◆ Exercise requirements
Transcribe, word for word and without additions, each line below from the one containing "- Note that" through the one containing "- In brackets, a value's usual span", both ends included.

◆ Dataset records

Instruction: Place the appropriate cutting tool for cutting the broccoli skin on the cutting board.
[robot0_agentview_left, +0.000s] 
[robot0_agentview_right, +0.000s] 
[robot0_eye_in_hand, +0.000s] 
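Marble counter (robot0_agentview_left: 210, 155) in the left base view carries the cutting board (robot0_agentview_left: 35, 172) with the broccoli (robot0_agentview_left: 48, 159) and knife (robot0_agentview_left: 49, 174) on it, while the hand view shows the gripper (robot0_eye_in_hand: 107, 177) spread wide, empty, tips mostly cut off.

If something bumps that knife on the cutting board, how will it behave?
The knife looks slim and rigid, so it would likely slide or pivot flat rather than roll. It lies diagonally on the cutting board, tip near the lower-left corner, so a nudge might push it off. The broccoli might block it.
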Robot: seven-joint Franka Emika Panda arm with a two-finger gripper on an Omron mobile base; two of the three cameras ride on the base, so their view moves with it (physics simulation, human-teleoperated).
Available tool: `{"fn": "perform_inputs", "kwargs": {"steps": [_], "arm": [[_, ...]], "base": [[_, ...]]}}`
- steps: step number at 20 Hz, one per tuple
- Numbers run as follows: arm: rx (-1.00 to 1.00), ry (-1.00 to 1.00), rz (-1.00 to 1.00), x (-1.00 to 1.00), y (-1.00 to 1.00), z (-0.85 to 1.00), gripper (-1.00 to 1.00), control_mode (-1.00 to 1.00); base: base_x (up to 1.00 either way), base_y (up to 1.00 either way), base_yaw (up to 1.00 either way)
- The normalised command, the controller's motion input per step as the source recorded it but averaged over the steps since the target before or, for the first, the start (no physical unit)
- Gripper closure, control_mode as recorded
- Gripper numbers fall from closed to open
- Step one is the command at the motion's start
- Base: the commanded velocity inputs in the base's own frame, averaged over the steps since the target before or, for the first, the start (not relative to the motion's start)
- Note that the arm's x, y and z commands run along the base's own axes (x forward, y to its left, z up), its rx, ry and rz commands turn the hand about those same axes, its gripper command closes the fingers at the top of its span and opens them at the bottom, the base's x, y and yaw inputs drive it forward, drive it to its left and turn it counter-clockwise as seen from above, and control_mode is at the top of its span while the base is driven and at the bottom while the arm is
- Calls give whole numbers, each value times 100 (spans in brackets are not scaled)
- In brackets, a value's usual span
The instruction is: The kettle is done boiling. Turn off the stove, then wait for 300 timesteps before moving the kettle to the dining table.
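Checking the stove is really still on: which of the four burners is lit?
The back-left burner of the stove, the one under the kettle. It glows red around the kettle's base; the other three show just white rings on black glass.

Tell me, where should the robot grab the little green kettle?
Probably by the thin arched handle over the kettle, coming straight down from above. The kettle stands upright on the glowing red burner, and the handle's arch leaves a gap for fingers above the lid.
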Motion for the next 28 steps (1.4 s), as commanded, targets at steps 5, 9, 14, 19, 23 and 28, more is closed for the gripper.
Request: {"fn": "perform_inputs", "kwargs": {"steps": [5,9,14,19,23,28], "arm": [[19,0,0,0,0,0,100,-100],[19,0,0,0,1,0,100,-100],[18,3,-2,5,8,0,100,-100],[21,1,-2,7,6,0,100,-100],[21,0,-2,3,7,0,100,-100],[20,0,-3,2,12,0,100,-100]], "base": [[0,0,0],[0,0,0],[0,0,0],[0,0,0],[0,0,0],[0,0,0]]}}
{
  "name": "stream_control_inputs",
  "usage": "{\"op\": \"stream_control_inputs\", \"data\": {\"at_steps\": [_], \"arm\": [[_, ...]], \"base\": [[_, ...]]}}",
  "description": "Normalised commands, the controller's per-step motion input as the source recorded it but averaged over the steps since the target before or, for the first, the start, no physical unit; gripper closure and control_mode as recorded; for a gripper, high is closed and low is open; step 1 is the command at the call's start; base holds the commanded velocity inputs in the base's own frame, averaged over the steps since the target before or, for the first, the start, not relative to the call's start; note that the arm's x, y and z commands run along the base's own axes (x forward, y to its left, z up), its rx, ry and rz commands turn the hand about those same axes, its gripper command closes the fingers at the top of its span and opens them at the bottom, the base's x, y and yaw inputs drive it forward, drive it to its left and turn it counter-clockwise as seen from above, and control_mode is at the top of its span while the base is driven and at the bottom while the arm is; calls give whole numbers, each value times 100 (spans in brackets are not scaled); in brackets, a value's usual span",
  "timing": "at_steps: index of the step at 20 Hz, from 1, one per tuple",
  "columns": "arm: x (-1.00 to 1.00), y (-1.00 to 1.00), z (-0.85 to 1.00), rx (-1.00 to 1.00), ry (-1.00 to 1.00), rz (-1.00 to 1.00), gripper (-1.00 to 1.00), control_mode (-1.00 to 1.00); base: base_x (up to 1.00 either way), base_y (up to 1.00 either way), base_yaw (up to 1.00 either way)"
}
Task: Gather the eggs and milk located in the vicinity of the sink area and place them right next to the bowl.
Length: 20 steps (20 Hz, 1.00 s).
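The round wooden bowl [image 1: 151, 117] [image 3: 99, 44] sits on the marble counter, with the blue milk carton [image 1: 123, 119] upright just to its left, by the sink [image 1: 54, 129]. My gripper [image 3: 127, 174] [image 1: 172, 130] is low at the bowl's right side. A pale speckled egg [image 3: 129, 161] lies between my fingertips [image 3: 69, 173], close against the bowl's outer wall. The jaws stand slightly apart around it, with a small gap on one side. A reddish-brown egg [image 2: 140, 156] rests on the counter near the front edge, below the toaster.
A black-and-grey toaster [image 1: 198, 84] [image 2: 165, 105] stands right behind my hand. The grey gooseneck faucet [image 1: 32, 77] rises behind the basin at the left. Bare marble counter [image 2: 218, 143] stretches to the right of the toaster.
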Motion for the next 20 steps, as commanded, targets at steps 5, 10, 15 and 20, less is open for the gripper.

◆ Solution for this task
- Note that the arm's x, y and z commands run along the base's own axes (x forward, y to its left, z up), its rx, ry and rz commands turn the hand about those same axes, its gripper command closes the fingers at the top of its span and opens them at the bottom, the base's x, y and yaw inputs drive it forward, drive it to its left and turn it counter-clockwise as seen from above, and control_mode is at the top of its span while the base is driven and at the bottom while the arm is
- Calls give whole numbers, each value times 100 (spans in brackets are not scaled)
- In brackets, a value's usual span

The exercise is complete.